The mutual fund industry continues to lead the fight for expanded availability of IRAs. We support measures to improve pension portability, to expand retirement plan coverage, and to make employer plans easier to administer and understand.

Many of these initiatives are part of a trend away from defined benefit pension plans, where the employer selects investments, to defined contribution plans, where each worker directs his or her own investments.

Some assert that workers generally are better off under defined benefit plans, which, in theory, guarantee a specific level of benefits with little risk. However, research conducted by two Dartmouth professors demonstrates that defined contribution plans generally are better, and less risky, for most workers.

The study notes that retirement income from a defined benefit plan typically is heavily dependent on earnings in the last three to five years before retirement. Therefore, job changes can cause workers to forgo some or most of their benefits. Earnings fluctuations raise other risks. The study finds, in contrast, that steady annual contributions to defined contribution plans reduce risk by smoothing out fluctuations in earnings and investment returns.

This research demonstrates that defined contribution plans deserve a prominent role in our retirement system. We must continue to do all that we can to support improvements in these and other retirement savings vehicles.

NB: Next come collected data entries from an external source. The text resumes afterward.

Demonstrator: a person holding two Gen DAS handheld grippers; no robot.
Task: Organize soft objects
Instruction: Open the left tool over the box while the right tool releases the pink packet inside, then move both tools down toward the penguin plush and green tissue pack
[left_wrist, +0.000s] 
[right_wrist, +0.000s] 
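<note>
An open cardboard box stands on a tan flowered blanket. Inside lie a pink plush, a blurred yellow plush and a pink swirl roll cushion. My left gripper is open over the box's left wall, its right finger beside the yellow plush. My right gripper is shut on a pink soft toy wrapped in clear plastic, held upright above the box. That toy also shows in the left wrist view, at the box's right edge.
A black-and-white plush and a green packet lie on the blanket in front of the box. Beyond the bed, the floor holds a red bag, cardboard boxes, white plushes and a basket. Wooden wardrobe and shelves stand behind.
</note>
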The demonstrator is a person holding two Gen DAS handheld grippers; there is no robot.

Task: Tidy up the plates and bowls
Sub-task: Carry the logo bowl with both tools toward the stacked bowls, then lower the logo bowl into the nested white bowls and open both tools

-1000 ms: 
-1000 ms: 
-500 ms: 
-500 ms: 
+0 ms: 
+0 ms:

For over 60 years, the mutual fund industry has been subject to one set of federal standards administered by one agency-the SEC-and designed to accomplish one goal-the protection of investors.

Over the years, we have consistently urged adequate funding to permit the SEC to oversee our industry, and we have vigorously opposed fragmentation of regulatory responsibility among a number of different regulators.

But this hugely successful system of regulation is under attack. Some policymakers are urging Glass-Stegall reform that could subject the new financial services holding companies, including the mutual fund components, to banking regulation. This would be a huge mistake.

Banking regulation has as its guiding principle the safety and soundness of banks. In contrast, the federal securities laws value not the soundness of any institution, but the protection of investors.

Moreover, imposing bank safety and soundness regulation on securities firms would stifle the vibrancy and creativity of the securities industry.

The institute supports legislation under which each entity in a holding company would be subject to functional regulation-the SEC would regulate mutual funds, and bank regulators would regulate banks. There is no reason, however, why the mutual fund and other securities subsidiaries of financial services holding companies should be subject to regulation by the Federal Reserve Board.

It clearly is time for Congress to restructure the financial services industry. But restructuring will do more harm than good if it extends bank regulation throughout our financial system.